Stephen Ratcliffe, a professor of English who is a member of the college’s Faculty Executive Committee, said he didn't necessarily think it was a bad thing to enforce the college's standing 10-student rule in light of the $5.5 million budget shortfall. But he said that concerns about class sizes and recent personnel decisions had reached the small shared governance body. Ratcliffe said he didn’t know how much of the recent changes to attribute to the budget and the general economic climate and how much to something more troubling. But he said the circumstances surrounding Young’s departure as graduate program coordinator were concerning, and that she was “the one” for the job.
Spahr also said she wasn’t sure how much to attribute to the union connection or the “bigger story” of smaller, private, tuition-dependent colleges struggling to maintain their financial footing. But the way these recent changes have been enacted – unilaterally, without broad faculty input – are troubling to Mills students and alumni, as well, she said. Spahr noted that many are “committed” to the all-female undergraduate college’s social justice mission. She said one graduate student already had dropped out of the English program in protest.

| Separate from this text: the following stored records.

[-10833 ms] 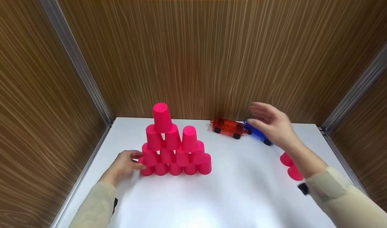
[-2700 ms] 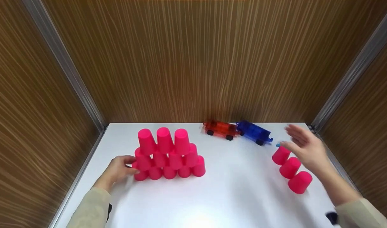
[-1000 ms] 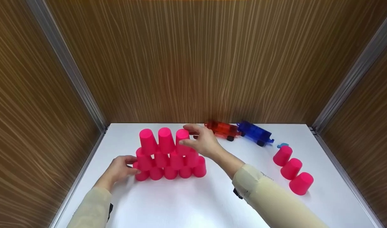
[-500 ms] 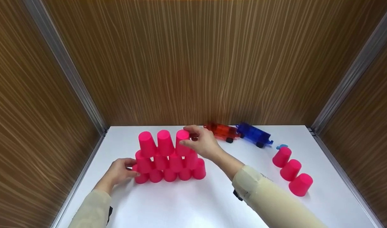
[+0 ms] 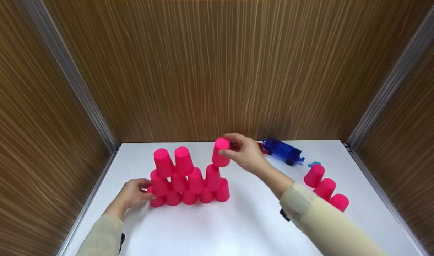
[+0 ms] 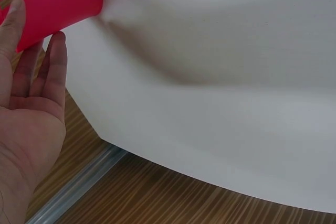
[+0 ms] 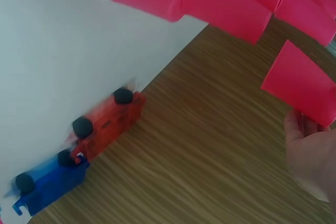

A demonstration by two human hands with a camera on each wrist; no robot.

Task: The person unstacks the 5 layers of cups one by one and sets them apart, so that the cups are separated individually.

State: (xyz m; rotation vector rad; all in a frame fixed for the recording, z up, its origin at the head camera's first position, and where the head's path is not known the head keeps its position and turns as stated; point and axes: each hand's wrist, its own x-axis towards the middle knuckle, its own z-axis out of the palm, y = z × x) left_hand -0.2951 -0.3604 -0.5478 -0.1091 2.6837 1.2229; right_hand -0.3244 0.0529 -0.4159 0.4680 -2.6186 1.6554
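Grips a pink cup (image 5: 220,156) in the right hand (image 5: 248,153), with the thumb on the near side and the fingers on the far side; holds it base up, nearly upright, over the right end of a stack of pink cups (image 5: 196,182), apart from that stack in the right wrist view. Holds the end cup (image 5: 157,202) of the bottom row, at the left edge of the stack, between the thumb and fingers of the left hand (image 5: 132,195). Has the stack between the two hands, all base up, with five in the bottom row, four in the middle row and two on top, nearer the left hand. Wears pale sleeves (image 5: 102,234) on both forearms, with a black item (image 5: 284,214) at the cuff. Has a red car (image 7: 107,123) just behind the right hand, largely covered in the head view, and a blue car (image 5: 282,149) at its right end, hooked or merely touching, cannot tell which. Has a small light-blue piece (image 5: 314,164) farther to the right of the right hand, beside the first of three pink cups (image 5: 314,176) in a slanting line, base up, partly hidden by the right sleeve at the near end. Works over a white table (image 5: 188,227), with wood-grain panels (image 5: 202,71) beyond both hands.
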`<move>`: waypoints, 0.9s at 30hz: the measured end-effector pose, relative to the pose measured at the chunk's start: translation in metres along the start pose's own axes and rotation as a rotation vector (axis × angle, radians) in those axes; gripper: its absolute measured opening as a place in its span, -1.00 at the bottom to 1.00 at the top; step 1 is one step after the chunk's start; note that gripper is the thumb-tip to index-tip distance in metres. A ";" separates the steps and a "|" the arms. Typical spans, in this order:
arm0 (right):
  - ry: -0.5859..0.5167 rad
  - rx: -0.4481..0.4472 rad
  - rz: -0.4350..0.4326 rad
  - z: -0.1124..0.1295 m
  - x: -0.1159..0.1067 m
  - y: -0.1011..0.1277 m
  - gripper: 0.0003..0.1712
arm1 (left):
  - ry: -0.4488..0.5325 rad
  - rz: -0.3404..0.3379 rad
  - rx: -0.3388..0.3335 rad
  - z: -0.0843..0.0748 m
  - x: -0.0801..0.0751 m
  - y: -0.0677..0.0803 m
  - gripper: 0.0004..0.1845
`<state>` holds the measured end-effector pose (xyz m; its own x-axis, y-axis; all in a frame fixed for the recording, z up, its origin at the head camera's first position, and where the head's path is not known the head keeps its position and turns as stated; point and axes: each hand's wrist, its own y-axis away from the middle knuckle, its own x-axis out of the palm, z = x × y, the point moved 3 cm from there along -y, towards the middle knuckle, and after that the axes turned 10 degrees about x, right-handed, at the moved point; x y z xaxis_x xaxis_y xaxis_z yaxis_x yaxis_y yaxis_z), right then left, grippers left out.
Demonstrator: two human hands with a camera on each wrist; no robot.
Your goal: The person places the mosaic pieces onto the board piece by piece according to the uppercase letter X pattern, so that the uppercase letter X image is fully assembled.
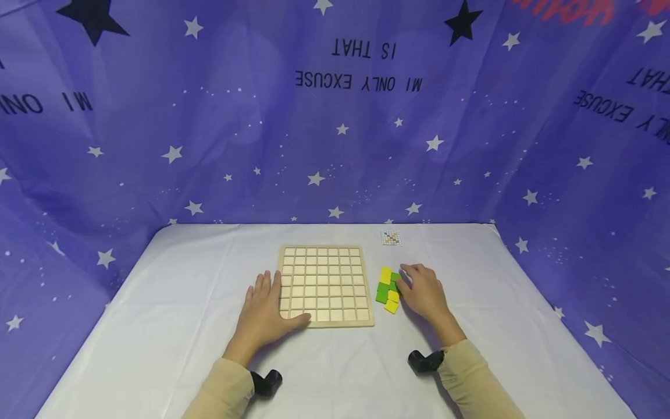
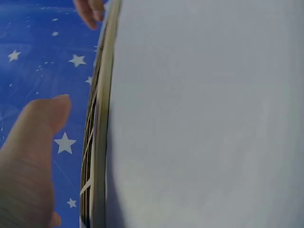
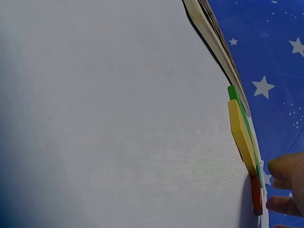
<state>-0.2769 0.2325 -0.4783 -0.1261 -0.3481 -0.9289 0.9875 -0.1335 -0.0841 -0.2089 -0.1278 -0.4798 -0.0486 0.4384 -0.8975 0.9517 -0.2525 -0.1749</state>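
Wooden grid board (image 1: 323,287) flat; green, yellow tiles (image 1: 384,287) clustered beside it

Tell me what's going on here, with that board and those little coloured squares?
Someone's left hand is spread at the near left corner of a wooden grid board. Their right hand is right by the green and yellow tiles; I can't tell whether it touches one. Those tiles lie on the white tablecloth, just right of the board. A small patterned card lies farther back.
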 end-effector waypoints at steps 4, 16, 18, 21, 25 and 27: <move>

That graduate student, Denise Benavides, said via email that she was taking a leave of absence from Mills because of the current circumstances; she said she'd decided to attend after studying with Young as an undergraduate. "[As] someone who has already invested thousands in Mills, not only as a graduate, but as an undergraduate as well, I can't justify investing any more in these present conditions," she said. "It doesn't feel right. It's all not right."